20. In other words, it is far more likely that the fringe makes money on hot, non-mainstream, and *unreal* stories than it does so with hot, non-mainstream, and real takes. Even if fringe media occasionally gets a few things right, it is, again, a losing bet to listen to it unchecked. Worse still, making that bet is also what human psychology *wants.* Beware our desires and motivate reasoning. Reuters is your monthly fresh groceries budget (kinda boring but healthy), InfoWars and its ilk are the casino (if the house always wins, leave the house).

21. Again, most of fringe media is just hot, unspeakable takes with minimal reality. Don’t share them on social media, but if you do, please include a framing comment so your followers (who, as a rule, care about you) can make some sense of it.
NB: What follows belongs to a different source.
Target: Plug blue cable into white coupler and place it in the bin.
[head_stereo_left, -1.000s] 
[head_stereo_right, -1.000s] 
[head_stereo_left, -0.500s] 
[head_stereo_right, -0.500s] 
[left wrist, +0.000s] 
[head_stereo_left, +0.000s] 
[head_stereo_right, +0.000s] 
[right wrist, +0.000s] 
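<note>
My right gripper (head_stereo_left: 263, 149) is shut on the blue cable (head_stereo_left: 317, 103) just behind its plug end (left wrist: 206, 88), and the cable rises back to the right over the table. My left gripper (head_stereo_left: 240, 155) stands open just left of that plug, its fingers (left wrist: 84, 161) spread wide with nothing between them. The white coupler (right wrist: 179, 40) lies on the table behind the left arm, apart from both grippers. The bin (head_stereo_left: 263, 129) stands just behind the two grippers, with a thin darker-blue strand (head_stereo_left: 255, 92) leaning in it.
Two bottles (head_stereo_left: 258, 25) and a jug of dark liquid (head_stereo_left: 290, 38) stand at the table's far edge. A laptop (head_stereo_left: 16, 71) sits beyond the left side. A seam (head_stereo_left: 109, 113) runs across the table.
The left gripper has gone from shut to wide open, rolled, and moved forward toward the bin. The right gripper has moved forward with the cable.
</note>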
Also, anticipate pushback.

22. Freely discuss, but do not get, your news on social media. Perhaps the worst offenders are Facebook groups, or similar, which are self-confirming groups built to make self-checking impossible. Check facts, and avoid the hall of mirrors phrase “fake news.” When you do discuss, use empathy and evidence. When you criticize, commenting “kinda uncool” is better than “sheeple!” Extend dignity. Don’t use contempt. But do correct with empathy and evidence.
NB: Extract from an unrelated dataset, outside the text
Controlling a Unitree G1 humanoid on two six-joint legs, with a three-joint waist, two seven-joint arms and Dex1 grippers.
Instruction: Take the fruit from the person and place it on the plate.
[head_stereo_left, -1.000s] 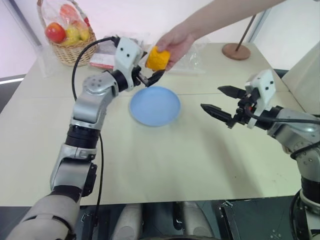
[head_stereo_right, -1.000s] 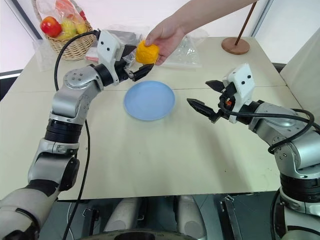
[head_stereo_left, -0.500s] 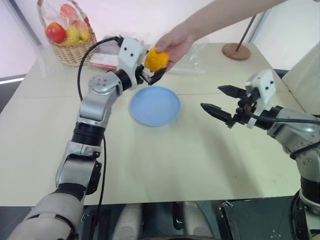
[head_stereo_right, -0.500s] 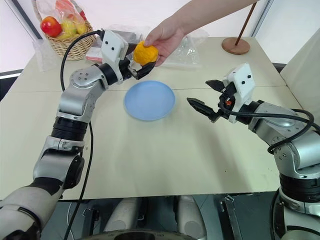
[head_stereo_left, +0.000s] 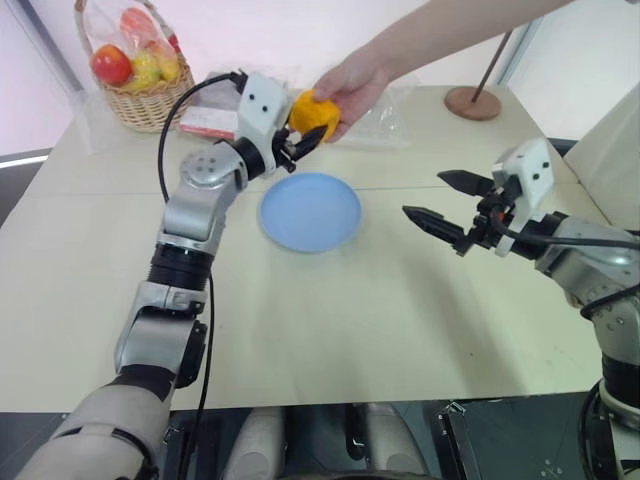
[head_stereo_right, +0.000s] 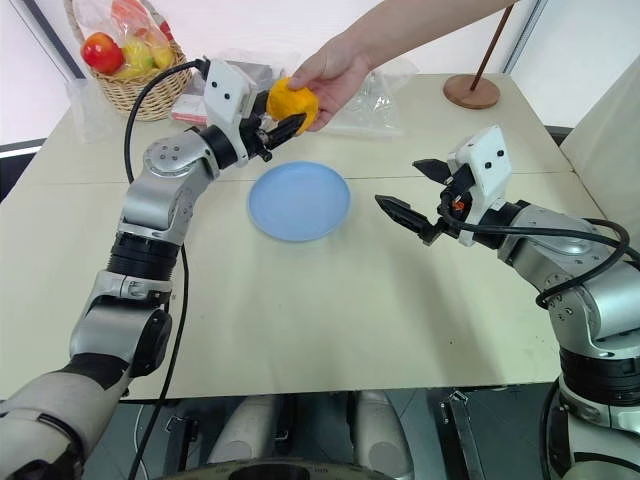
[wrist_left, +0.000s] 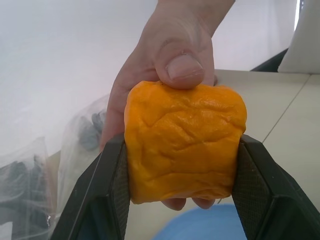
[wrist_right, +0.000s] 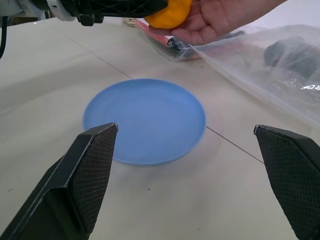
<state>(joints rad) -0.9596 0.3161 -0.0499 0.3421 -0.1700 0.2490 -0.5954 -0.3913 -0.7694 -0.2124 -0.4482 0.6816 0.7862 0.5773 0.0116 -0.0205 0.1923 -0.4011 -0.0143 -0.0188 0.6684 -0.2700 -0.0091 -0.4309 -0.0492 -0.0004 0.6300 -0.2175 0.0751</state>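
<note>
The left gripper (head_stereo_right: 284, 127) is closed on the fruit (wrist_left: 184, 142); in the left wrist view its two black fingers (wrist_left: 111, 190) press against the fruit's two sides. The person's hand (head_stereo_left: 350, 88) also holds the fruit, thumb on top and fingers curled beneath it, so both have hold of it at once. The fruit is up in the air, above the counter (head_stereo_left: 330, 310) and just past the far rim of the plate (head_stereo_left: 310, 211), on the side towards the basket.

The plate lies flat and bare near the middle of the counter, between the two arms. Behind the fruit and the hand, clear plastic bags (wrist_right: 280, 60) lie on the far part of the counter, one with dark contents; a red and white packet (head_stereo_left: 206, 121) lies next to the left gripper's wrist. The wicker basket (head_stereo_left: 138, 75) with red and yellow fruits in wrap stands at the far left corner. A round wooden stand base (head_stereo_left: 472, 101) with a thin rod rising from it sits at the far right.

The right gripper (head_stereo_left: 436, 203) hangs above the counter to the right of the plate, well apart from it, with its fingers spread wide and nothing between them; it points towards the plate.
</note>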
23. If you let your social media feed accidentally inform you (or worse seek out) largely free, exciting, bias-reaffirming stuff on the fringe, you also now have no guarantee that the “truths” you *want* to believe in on the fringe share any relationship with reality itself. (The truth usually doesn’t care what you want; two obvious exceptions: voting and vows.)
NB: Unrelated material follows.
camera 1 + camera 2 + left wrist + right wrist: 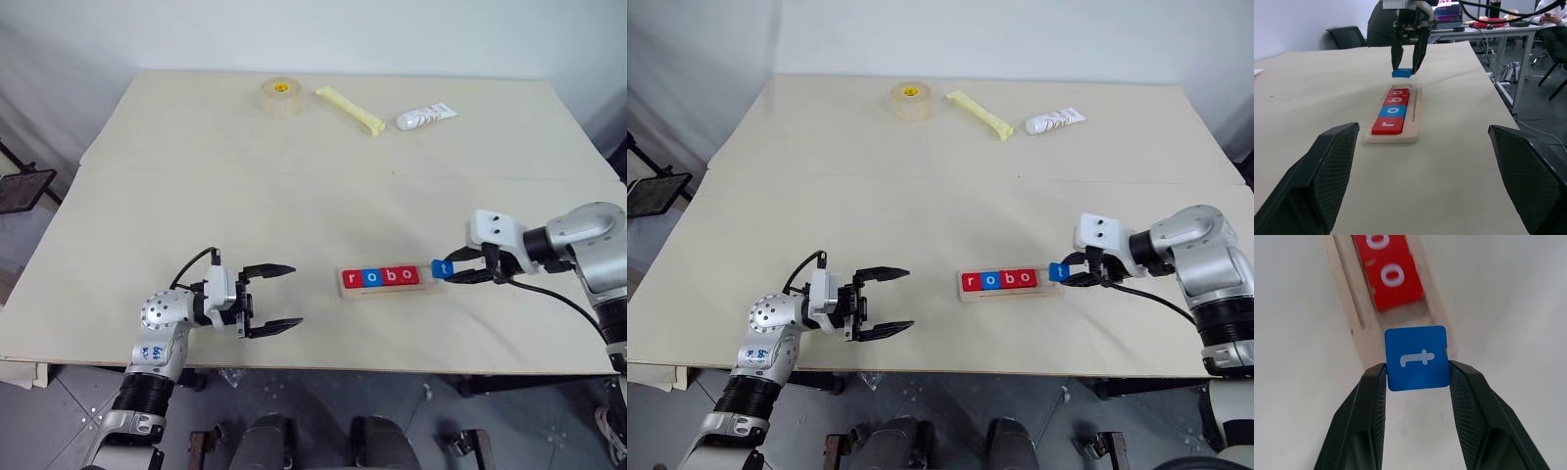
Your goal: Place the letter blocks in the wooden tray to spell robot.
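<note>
Tiles spelling r, o, b, o already sit in a row in our tray (384, 291), which lies on the table (294, 186) near its front edge: red r (353, 278), blue o (370, 277), red b (390, 276), red o (409, 275). The slot at the tray's right end is bare. Our right gripper (1418, 369) pinches the blue t tile (1416, 358) between its two black fingers by opposite edges, with the letter face up. In the left wrist view the t tile (1402, 73) hangs clear above the tray's far end, not touching the wood. From the head views it sits just beside the last red o, at the tray's right tip.

Our left gripper (271, 299) hovers over the table to the left of the tray, apart from it, pointing toward it with its jaws spread wide and nothing between them.

At the far side of the table we see a tape roll (281, 96), a yellow stick (350, 110) and a white tube (425, 117), all well apart from the tray.
</note>
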Controlling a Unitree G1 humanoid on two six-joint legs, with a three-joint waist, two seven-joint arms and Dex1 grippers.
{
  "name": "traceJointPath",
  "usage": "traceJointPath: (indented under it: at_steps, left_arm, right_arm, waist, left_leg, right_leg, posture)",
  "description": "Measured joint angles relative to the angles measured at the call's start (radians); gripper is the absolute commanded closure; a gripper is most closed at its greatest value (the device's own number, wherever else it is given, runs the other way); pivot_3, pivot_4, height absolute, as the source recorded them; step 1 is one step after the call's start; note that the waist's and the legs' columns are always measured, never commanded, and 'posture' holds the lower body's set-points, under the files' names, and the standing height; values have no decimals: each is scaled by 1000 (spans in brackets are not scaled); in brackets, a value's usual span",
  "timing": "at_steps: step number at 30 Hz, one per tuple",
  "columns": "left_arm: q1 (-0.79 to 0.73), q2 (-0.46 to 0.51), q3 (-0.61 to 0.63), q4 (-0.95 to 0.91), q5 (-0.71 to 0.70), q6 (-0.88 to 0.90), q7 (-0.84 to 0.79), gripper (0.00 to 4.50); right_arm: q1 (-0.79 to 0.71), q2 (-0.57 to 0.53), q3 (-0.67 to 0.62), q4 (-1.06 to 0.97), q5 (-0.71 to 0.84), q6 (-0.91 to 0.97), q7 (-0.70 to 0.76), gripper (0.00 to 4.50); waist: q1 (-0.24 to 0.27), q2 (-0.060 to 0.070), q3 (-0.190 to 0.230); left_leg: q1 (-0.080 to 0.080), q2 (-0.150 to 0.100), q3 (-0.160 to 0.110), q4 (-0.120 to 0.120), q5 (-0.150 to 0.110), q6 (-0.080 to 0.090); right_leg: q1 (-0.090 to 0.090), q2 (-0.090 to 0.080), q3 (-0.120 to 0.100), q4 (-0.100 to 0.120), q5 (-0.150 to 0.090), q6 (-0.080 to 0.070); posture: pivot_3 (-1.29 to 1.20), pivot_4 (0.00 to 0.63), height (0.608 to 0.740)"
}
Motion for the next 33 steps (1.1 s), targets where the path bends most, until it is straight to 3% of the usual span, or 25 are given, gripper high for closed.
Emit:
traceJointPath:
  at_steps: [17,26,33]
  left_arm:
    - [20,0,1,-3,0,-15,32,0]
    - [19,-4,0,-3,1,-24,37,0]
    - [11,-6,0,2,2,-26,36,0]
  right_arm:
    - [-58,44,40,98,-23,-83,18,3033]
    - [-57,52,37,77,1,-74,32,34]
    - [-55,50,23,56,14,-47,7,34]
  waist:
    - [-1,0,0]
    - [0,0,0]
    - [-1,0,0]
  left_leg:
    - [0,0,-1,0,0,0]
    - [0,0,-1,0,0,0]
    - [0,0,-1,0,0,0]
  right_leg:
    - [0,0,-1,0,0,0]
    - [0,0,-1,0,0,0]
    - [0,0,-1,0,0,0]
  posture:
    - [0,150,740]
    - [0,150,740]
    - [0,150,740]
24. If you think you are “thinking” by believing only more and more unlikely claims that explain more and more about reality, you may very well be thinking — but not thinking with reality.

25. Reality, as a rule, checks our favorite explanations, and makes us explain less with more evidence, not the other way around. In other words, reality can be found by limiting theories with evidence, and not by limiting evidence with ever bigger and bigger theories. If you look through your thread history and see that something you shared has been “verified false,” please change your news habits now.

26. Worse still: If enough people end up believing the fringe (actually fringes — there are 10,000 fringes), our society will erode a key capacity of our society: to be a people whose majority represents a useful reality. This principal commitment to represent reality underlies the (already weak but best we got right now) liberal tradition of both political democracies and market economies.

27. What about alternatives to our current liberal-market societies? Personally, I’m in favor in theory; the world is fallen and we need to improve it here and now. At the same time, this is my standard: if I am to welcome the right revolution, I must also be very, very, very careful in checking which revolution I support. And, on average, I’d wager, the first, say, 999 out of 1000 society-wide revolution proposals are going to go wrong (still, maybe a third of revolution proposals also have some useful part, and maybe most of them can teach us something, but, taking history at its word, there’s just no guarantee that what comes after the revolution will resemble even the most reasonable revolutionaries’ best intentions). So, let’s improve the world for others by all means, but only with very careful revolution.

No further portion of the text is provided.